So you're having some friends over for dinner, and you want to serve the mail-order beef your grandfather FedExed you from Nebraska. Understandably your friends are nervous, in the wake of Washington's mad cow scare, and they're worried their brains will turn to Swiss cheese if they eat those steaks. What can you tell them to make them feel better? How can you convince them they'll be among the millions of beef eaters who have survived since mad cow disease first emerged in 1986, and not among the unlucky 150 or so humans whose brains turned to mush? Here are some reassuring words you can offer:

1. "At least it's not human meat!"

Cannibalism has served to amplify the occurrence of spongiform diseases in cattle, via feed filled with bovine byproducts (a practice that has been banned in the U.S. since 1997). It also served to spread kuru, a similar brain-wasting disease, in humans in New Guinea where certain cannibalistic funeral rites were practiced. So while eating beef may seem slightly more risky today than it did yesterday, it's got to be safer than eating humans.

2. "At least it's not brain fritters."

The variety-meat craze that's swept restaurants of a certain rustic bent over the last few years landed liver, sweetbread, cheeks, and sometimes kidneys on the menu, but only the most daring chefs served up brains. Besides the gross-out factor, it's silly to eat brains in this day and age, as that's where prions, those death-dealing proteins, lurk in diseased animals. Says Dr. Val Hillers, consumer food safety educator at Washington State University, "The best evidence is that it is transmitted by the nervous tissue; it's connected to brain and spinal tissue." Prions may be found in non-neural tissue, but the concentration is vastly smaller in muscle, AKA steak.

3. "At least it's not bologna...."

Or hot dogs or salami or sausages. When Upton Sinclair wrote The Jungle about American meat-processing plants, he warned of the stray fingers and vermin that fell into the industrial chopper. These days, it's diseased spinal or brain tissue that might inadvertently make it into your wiener. "It's very low risk, but [minced meats like sausages] may contain some protein that transmits the disease," says Hillers. Joel Heusby, a farmer who raises grass-fed cows, pigs, lambs, and chickens, also adds that "hand boning meat to make ground beef" is safer.

4. "At least it's not a T-bone steak..."

This is something we haven't heard much about in the last week, but when the British government admitted the link between BSE and human spongiform disease, it banned beef sold on the bone. So the very lowest risk for beef eaters would come, as Hillers says, "from boneless muscle cuts." Remember that steaks come from muscles that run along a cow's back, so the bones in cuts like porterhouse and T-bone are vertebrae, something that I'd avoid these days.

5. "It's pasture-raised."

Ruminants (like cows) evolved to eat grass, and that's what they did until ranchers started plumping up cattle with other feeds--many of which contain, um, "animal byproducts." Officially cows can't be fed to cows anymore, which is nice, but pasture-raised cows have also lived lives that are a little less grim than their factory-raised cousins. They've also only eaten grass--making the risk of mad cow whisper-thin. Thundering Hooves (thunderinghooves.net) and Ninety Farms (ninetyfarms.com) are two Washington farms that sell meat raised only on grass, but you'll need to wait until summer for their products. A bigger Washington operation, Misty Isle Farms (mistyislefarms.com), also raises its cows on grass, then switches them to an all-vegetarian grain diet. Organic beef has been fed an all-vegetarian diet, too. Beef from Argentina, New Zealand, and Australia is also likely to be entirely pasture-raised.

6. "It was a young cow."

Misty Isles uses a slaughtering plant that won't slaughter animals more than 30 months old because older cattle are more likely to have been around for the good old days of feed with cow byproduct in it.
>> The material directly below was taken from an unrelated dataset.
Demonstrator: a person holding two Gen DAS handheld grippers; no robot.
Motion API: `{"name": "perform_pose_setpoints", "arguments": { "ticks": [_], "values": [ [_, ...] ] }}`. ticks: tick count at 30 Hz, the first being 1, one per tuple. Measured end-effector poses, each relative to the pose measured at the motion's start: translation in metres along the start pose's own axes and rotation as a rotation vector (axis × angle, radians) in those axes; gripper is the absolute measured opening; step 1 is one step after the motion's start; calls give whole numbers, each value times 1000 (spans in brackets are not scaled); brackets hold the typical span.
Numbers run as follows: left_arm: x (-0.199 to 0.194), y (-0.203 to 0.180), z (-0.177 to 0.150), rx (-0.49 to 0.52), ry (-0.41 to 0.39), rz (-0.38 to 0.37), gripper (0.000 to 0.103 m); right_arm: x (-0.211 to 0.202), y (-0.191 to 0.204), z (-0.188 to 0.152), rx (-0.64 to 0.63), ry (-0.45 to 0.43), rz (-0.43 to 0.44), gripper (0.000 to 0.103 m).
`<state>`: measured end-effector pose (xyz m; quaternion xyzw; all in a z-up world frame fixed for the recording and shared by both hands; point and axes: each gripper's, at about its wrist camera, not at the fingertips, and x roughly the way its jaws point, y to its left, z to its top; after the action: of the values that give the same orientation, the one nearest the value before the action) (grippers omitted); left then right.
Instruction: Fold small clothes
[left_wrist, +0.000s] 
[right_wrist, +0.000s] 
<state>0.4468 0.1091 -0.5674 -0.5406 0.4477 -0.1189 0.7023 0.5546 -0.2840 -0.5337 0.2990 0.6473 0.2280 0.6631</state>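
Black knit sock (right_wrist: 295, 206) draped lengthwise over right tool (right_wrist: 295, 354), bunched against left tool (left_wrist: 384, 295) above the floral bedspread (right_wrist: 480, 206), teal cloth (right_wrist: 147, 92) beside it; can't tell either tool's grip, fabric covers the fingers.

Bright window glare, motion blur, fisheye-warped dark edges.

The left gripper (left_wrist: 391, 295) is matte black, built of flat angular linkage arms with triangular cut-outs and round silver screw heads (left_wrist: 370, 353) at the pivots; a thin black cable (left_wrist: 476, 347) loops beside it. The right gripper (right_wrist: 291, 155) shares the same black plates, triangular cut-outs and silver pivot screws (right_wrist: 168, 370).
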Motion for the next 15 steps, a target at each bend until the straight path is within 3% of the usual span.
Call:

7. "At least it's not deer."

I spoke about BSE with Robert LaBudde, a scientist and consultant to the meat industry. While he concedes BSE has been a big problem in Europe, he expressed more concern for the U.S. about Chronic Wasting Disease, a spongiform disease in elk and deer that's spreading throughout the Midwest. "That's our problem, I think, not this BSE." So lay off the Bambi, or not, and may you all live long enough to die of obesity-related disease and not a spongy brain.